| Exercise aim |
Scan the entries below line by line and state how many lines contain the string "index", giving only the number.

(Beginning of Records shown)

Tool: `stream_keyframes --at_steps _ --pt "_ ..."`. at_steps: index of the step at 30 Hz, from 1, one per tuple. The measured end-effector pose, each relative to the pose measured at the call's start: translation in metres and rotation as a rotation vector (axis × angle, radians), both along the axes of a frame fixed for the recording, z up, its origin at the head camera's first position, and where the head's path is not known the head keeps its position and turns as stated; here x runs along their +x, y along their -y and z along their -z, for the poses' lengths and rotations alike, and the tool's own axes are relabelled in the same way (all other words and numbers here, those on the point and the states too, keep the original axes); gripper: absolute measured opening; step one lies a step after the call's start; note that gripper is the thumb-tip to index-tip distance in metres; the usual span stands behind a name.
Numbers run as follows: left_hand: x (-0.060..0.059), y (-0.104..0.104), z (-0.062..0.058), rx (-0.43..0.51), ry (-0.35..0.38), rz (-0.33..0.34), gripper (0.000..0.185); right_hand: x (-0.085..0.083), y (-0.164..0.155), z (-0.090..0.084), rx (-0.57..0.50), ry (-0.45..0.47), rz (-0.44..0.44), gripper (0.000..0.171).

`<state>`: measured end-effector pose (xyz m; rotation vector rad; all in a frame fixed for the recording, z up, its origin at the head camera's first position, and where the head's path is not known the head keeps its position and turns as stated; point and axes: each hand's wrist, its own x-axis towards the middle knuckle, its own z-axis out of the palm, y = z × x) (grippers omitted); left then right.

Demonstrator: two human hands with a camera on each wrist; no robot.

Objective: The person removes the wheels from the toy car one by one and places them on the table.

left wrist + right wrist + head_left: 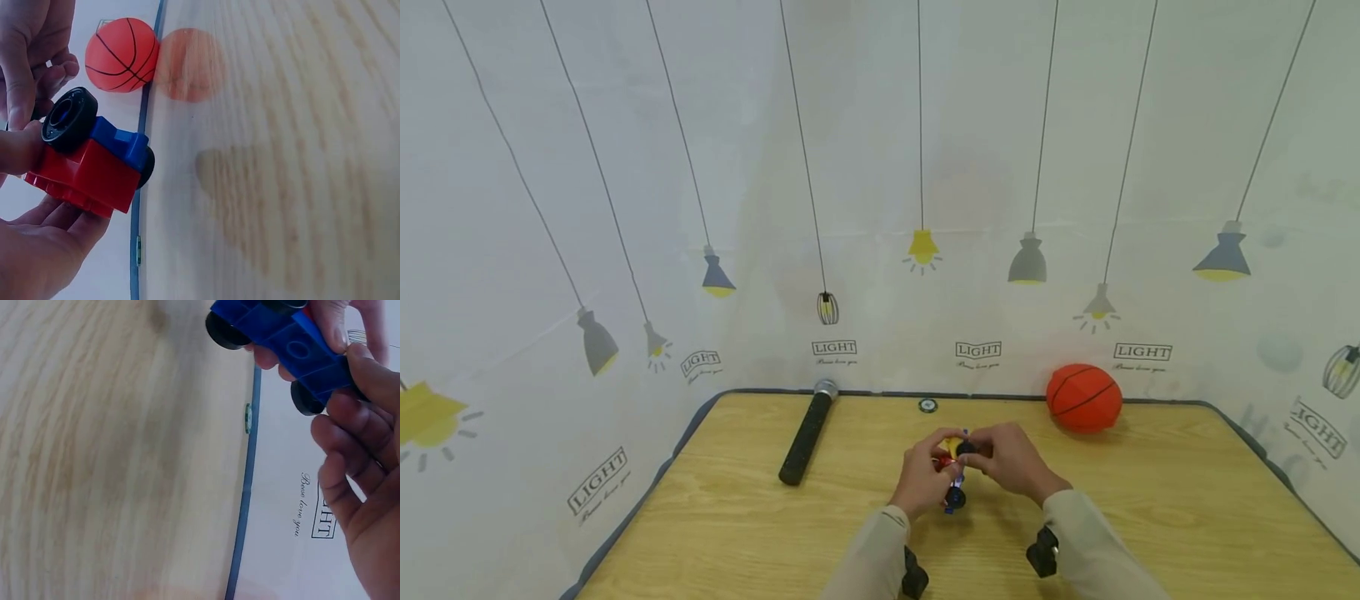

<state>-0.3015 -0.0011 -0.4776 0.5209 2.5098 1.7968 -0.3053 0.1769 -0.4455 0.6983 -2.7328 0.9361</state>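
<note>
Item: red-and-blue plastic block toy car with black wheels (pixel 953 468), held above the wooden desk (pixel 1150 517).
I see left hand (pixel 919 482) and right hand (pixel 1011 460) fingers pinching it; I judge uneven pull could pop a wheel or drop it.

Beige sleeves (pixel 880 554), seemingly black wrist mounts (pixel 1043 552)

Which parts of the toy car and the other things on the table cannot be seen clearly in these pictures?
- Toy car: in the head view both hands cover most of it; its yellow part shows only there.
- Left hand and right hand: each wrist view cuts them at the frame edge.
- Small round disc: too small to identify in any view.
- Microphone: absent from both wrist views.
- Basketball: absent from the right wrist view.
</note>
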Motion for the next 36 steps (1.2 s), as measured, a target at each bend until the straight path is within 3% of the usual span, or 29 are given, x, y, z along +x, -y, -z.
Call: stream_keyframes --at_steps 4,8,13,17,21,30,36 --pt "-0.003 0.001 0.003 -0.025 -0.014 -0.028 0.039 0.0 0.002 0.002 0.006 -0.059 0.003 0.018" --pt "-0.006 0.007 0.007 -0.046 -0.007 -0.017 0.04 -0.002 0.002 -0.003 -0.023 -0.046 -0.027 0.021" --pt "-0.008 0.012 0.003 -0.003 -0.017 0.005 0.042 -0.001 0.0 -0.009 -0.096 0.14 -0.105 0.022" --pt "-0.008 0.013 0.0 -0.006 -0.013 0.012 0.045 -0.001 -0.002 -0.006 -0.175 0.279 -0.11 0.029" --pt "-0.005 0.013 0.0 -0.009 0.015 0.021 0.045 -0.001 -0.003 -0.002 -0.252 0.31 -0.061 0.027" --pt "-0.003 0.009 -0.002 -0.029 0.0 0.016 0.042 0.003 -0.001 0.002 -0.543 0.41 0.146 0.023" --pt "-0.003 0.008 -0.004 -0.027 0.01 0.014 0.042 0.005 -0.001 0.001 -0.603 0.47 0.196 0.023"
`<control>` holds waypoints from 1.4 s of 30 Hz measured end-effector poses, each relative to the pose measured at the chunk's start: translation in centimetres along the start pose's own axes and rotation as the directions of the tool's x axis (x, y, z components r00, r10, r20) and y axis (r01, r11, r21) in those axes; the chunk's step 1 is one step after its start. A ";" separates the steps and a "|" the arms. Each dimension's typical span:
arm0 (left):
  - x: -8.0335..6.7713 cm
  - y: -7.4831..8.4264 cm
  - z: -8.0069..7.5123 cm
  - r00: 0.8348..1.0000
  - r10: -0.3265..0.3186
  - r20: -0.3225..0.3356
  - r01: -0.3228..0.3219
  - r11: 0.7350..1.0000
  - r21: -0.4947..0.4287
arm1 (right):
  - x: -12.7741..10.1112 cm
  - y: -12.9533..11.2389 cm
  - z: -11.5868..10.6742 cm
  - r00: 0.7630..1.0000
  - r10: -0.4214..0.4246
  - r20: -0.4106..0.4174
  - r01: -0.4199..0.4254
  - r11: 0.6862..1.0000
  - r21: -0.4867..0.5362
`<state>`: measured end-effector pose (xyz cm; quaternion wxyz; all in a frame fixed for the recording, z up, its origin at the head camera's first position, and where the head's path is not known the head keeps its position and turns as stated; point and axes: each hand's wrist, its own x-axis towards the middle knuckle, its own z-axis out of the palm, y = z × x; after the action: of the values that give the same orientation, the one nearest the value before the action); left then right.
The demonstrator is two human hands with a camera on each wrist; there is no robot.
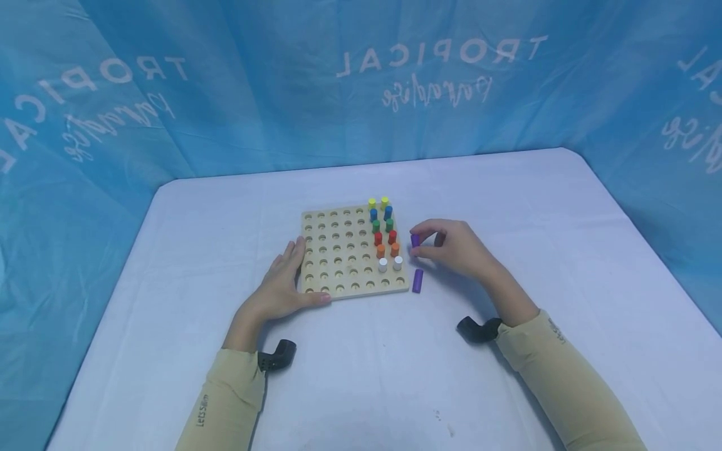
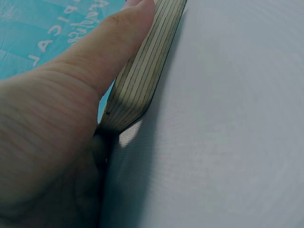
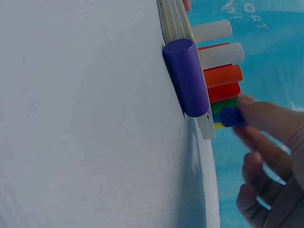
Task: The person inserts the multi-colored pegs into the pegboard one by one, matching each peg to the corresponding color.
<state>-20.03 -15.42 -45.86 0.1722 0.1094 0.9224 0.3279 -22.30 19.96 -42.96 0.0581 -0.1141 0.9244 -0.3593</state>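
A square wooden pegboard (image 1: 337, 250) with rows of round holes lies on the table. My left hand (image 1: 280, 282) rests at its near left corner, fingers straight along the left edge and thumb along the front edge. In the left wrist view the thumb (image 2: 104, 52) lies against the board's layered side (image 2: 142, 71). My right hand (image 1: 459, 247) pinches a purple peg (image 1: 415, 240) between thumb and fingers, just right of the board. Another purple peg (image 1: 417, 281) lies near the board's front right corner. In the right wrist view the held peg (image 3: 232, 117) overlaps the standing pegs.
Two right-hand columns hold upright pegs in pairs: yellow (image 1: 385, 202), blue (image 1: 388, 213), green (image 1: 390, 225), red (image 1: 392, 237), orange (image 1: 395, 249) and white (image 1: 398, 263). A white cloth covers the table (image 1: 361, 376). Blue printed curtains (image 1: 282, 94) hang behind and at both sides.
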 end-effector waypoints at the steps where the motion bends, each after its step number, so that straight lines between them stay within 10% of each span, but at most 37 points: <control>1: 0.0 0.0 0.0 1.000 -0.001 0.000 0.001 1.000 0.001 | -0.1 -0.2 -0.1 1.000 -0.005 -0.007 0.005 1.000 0.007; 25: -0.1 0.1 -0.1 1.000 -0.022 0.001 0.022 1.000 -0.006 | -1.2 -3.2 0.0 0.997 -0.081 -0.010 0.081 0.987 0.140; 42: 0.2 -0.1 -0.1 1.000 -0.005 0.000 0.005 1.000 -0.004 | -1.7 -4.9 2.0 0.972 -0.173 0.158 0.160 0.983 0.089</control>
<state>-20.22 -15.49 -45.88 0.1735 0.1069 0.9220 0.3292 -19.46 15.60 -41.06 0.1082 -0.2183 0.8893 -0.3871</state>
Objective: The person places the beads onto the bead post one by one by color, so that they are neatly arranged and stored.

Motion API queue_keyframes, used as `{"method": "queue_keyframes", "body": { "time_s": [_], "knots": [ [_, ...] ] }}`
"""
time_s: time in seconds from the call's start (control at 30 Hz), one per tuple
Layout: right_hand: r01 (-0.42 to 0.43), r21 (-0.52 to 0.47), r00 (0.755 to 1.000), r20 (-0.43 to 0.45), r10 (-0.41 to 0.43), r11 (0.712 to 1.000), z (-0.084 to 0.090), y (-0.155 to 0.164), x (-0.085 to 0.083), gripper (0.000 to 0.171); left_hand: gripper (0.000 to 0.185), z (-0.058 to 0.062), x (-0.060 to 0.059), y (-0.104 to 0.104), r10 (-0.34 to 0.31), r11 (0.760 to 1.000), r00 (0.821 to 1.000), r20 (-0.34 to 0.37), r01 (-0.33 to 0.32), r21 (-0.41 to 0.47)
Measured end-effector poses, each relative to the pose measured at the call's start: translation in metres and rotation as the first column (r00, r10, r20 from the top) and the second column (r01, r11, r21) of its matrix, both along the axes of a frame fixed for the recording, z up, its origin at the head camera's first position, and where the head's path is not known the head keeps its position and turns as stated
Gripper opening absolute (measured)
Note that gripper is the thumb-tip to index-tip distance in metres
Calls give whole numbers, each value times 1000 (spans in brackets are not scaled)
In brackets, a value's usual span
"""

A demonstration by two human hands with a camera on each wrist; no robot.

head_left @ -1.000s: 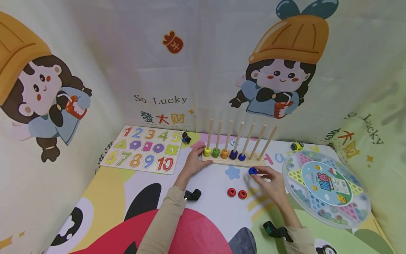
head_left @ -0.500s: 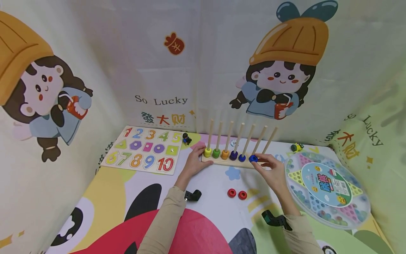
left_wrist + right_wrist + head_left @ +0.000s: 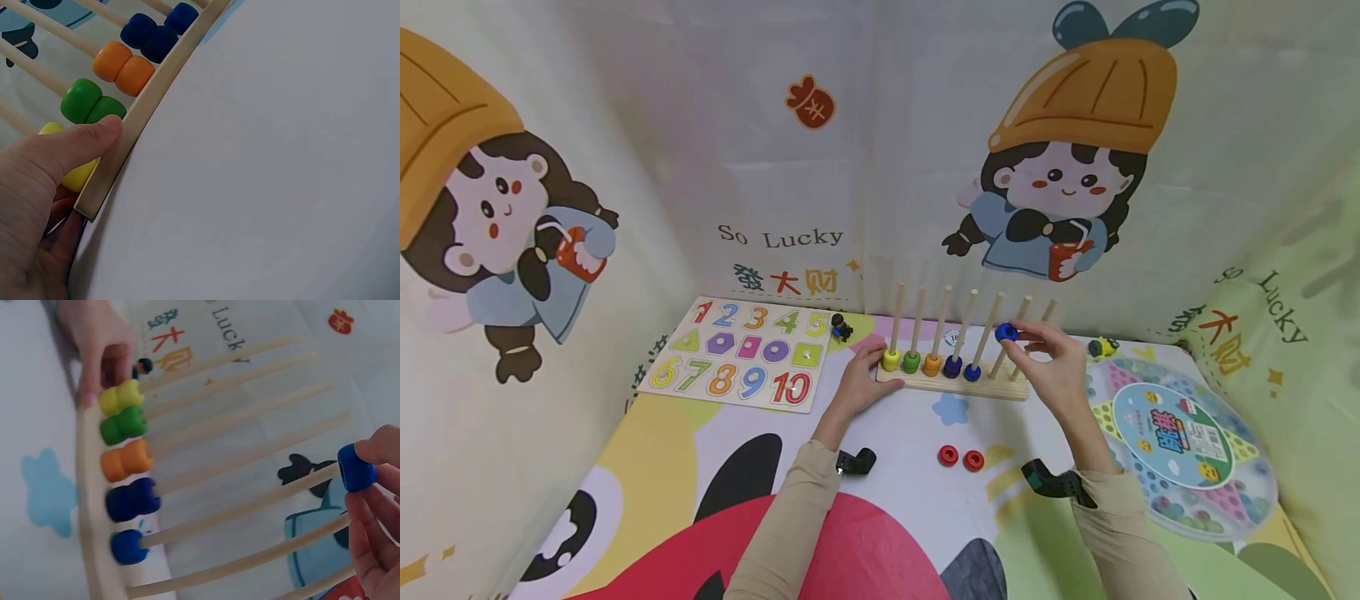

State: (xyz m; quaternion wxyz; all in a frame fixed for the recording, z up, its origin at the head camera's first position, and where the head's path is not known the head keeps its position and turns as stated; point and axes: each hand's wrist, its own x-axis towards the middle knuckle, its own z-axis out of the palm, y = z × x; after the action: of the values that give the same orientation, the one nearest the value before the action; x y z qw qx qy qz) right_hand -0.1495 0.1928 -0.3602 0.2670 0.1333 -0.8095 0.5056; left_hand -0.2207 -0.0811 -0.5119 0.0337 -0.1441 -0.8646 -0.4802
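Pale fabric walls (image 3: pixel 715 125) printed with cartoon girls in orange hats and the words "So Lucky" enclose the space on three sides. A bright cartoon-patterned play mat (image 3: pixel 647 467) covers the floor under soft, even light.

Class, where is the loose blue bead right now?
Head view, right of centre: the blue bead is pinched by the right hand near a peg's top on the wooden rack.
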Motion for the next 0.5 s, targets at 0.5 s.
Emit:
{"method": "queue_keyframes", "body": {
  "time_s": [0.5],
  "knots": [
    [128,53,988,-90,-123,990,22,-5,-31,24,70,2,1,0,-6,1000,1000,-21,6,-6]
  ]
}}
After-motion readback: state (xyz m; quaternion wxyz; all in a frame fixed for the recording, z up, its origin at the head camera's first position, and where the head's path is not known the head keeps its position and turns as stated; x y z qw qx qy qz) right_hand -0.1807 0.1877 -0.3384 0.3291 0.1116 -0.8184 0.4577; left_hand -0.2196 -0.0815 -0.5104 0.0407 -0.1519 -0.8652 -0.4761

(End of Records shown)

| Solution to the problem |
2